▸ EXERCISE REQUIREMENTS
Pull out of the data below the stretch of lines bounded by the one containing "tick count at" and the one containing "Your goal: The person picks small", both bounds included, unchanged.

- - -

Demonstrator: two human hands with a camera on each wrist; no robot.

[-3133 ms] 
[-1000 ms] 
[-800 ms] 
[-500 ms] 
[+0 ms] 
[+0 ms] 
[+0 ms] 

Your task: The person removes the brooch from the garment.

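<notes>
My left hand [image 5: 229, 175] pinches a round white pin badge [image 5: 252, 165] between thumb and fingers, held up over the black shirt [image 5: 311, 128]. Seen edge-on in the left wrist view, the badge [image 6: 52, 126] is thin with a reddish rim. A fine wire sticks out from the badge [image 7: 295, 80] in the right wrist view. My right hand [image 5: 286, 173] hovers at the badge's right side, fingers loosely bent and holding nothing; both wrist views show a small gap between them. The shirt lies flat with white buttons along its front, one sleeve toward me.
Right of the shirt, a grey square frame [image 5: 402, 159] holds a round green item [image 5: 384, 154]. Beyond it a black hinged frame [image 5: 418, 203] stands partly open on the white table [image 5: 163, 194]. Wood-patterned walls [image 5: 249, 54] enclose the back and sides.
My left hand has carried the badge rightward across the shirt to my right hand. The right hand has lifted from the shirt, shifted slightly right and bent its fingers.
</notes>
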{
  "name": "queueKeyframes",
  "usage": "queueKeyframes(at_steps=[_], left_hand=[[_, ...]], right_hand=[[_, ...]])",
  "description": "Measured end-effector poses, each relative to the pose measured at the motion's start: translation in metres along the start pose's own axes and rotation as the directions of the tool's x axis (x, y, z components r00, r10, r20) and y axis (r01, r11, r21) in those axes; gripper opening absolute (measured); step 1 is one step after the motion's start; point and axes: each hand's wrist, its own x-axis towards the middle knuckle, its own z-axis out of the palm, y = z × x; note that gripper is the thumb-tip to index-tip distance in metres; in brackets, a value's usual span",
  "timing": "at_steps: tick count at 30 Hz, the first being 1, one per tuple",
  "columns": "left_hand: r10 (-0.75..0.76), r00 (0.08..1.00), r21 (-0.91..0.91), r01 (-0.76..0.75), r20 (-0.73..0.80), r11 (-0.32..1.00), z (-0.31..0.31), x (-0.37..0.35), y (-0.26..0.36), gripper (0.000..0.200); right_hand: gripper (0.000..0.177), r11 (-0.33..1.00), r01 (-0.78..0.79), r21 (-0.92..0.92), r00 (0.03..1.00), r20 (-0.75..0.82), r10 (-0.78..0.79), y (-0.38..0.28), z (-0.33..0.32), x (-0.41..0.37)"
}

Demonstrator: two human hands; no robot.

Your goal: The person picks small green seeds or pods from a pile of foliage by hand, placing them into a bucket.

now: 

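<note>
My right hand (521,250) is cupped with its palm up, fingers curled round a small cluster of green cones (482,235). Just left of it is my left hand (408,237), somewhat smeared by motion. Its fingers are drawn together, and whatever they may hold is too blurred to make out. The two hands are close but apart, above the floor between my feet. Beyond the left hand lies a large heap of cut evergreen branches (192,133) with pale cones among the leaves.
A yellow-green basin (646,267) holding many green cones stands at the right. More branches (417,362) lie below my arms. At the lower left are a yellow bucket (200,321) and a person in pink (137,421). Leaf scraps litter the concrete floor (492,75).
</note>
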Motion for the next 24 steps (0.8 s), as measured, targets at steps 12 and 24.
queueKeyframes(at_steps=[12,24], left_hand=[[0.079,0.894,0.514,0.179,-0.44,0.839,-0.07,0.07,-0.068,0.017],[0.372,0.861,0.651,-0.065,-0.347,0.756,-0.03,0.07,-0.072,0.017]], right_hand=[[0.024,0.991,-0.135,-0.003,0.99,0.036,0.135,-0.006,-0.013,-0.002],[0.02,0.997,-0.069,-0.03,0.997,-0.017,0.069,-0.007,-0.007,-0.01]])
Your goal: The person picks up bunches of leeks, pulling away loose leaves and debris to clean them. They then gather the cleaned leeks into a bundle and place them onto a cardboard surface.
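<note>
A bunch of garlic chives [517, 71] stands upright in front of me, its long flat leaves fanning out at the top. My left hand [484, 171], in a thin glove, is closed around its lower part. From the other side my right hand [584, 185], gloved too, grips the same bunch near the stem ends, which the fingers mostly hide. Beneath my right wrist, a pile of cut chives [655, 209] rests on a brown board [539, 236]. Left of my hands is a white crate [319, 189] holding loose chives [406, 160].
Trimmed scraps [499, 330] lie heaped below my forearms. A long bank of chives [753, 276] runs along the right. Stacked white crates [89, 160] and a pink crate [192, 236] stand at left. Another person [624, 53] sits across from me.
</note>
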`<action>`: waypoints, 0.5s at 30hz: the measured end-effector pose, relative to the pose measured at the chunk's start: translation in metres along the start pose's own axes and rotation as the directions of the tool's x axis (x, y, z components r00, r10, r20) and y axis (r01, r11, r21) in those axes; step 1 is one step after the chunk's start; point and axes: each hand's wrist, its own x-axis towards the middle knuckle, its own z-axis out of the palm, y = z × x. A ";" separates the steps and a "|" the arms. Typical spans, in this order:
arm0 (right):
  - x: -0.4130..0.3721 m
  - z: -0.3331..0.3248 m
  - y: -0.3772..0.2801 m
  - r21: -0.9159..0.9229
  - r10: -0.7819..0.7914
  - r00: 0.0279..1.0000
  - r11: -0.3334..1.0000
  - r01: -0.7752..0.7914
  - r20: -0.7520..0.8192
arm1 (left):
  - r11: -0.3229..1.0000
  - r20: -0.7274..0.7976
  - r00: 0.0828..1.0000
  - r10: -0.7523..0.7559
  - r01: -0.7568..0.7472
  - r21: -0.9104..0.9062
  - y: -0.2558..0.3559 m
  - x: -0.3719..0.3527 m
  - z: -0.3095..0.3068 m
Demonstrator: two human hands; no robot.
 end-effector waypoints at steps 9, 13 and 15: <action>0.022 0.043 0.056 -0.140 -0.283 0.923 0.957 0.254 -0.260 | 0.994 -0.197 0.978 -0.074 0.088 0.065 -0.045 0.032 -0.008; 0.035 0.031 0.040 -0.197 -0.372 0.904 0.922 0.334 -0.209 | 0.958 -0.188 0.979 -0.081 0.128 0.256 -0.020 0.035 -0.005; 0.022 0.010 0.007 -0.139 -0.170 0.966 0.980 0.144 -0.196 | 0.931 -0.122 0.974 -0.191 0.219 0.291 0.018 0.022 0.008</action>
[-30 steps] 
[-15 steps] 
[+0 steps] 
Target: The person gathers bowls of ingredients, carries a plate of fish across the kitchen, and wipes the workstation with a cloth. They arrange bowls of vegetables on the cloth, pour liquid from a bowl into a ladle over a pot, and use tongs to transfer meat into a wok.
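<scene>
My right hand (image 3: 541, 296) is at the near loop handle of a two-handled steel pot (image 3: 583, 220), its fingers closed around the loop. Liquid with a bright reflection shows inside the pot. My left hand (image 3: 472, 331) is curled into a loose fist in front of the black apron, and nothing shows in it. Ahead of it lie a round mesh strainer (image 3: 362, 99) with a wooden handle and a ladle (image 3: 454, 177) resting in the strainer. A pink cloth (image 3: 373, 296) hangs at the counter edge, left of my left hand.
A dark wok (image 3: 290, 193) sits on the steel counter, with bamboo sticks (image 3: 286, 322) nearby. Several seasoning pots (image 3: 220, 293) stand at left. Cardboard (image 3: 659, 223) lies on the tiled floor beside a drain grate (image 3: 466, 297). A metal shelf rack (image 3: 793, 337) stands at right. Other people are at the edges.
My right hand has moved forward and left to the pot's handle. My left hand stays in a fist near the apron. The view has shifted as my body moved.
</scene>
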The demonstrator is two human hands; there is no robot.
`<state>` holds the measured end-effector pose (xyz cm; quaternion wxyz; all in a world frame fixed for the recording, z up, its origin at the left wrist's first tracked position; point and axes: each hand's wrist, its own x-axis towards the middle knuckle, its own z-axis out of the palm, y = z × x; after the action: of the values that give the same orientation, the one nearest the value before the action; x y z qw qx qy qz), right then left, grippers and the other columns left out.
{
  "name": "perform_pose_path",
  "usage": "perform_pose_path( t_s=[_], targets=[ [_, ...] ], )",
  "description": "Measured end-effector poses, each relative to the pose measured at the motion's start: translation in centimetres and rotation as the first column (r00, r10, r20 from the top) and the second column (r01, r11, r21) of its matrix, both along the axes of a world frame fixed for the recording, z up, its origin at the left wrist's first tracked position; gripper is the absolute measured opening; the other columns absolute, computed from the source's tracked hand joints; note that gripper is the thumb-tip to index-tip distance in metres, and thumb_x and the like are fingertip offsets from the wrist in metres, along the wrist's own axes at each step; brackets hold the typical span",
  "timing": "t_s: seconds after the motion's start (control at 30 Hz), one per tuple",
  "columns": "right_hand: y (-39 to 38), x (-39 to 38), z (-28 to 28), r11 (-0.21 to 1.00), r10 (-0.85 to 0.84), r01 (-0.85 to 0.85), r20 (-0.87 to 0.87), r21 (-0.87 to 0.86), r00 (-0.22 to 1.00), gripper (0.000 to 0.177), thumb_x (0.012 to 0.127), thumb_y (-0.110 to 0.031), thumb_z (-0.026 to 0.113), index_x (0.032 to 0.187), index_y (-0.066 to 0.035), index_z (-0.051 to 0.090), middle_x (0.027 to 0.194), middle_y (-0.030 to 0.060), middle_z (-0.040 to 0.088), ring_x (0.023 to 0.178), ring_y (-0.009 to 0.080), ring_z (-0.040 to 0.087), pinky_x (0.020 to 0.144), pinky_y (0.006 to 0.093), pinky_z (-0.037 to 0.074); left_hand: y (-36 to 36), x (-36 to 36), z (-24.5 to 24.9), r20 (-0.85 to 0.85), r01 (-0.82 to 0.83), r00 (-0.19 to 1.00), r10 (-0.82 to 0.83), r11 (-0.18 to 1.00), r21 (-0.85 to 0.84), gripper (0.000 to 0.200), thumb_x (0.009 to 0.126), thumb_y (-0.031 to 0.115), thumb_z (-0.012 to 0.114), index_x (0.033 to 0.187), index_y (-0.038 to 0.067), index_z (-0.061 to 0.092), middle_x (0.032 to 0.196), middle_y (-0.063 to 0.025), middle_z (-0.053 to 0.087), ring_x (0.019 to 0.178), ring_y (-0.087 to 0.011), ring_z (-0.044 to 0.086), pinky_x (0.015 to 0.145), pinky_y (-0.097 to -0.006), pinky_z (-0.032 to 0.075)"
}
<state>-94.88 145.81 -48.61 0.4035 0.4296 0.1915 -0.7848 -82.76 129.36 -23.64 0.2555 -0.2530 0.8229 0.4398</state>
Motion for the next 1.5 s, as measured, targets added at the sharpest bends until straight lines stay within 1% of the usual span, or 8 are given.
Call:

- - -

▸ EXERCISE RESPONSE
  "timing": "at_steps: tick count at 30 Hz, the first being 1, one per tuple",
  "columns": "left_hand: r10 (-0.75..0.76), r00 (0.08..1.00), r21 (-0.91..0.91), r01 (-0.76..0.75), r20 (-0.73..0.80), r11 (-0.32..1.00), z (-0.31..0.31), x (-0.37..0.35), y (-0.26..0.36), gripper (0.000..0.200); right_hand: gripper (0.000..0.177), r11 (-0.33..1.00), r01 (-0.78..0.79), r21 (-0.92..0.92), r00 (0.03..1.00), r20 (-0.75..0.82), r10 (-0.78..0.79), y (-0.38..0.28), z (-0.33..0.32), x (-0.41..0.37)"
}

Demonstrator: two human hands; no robot.

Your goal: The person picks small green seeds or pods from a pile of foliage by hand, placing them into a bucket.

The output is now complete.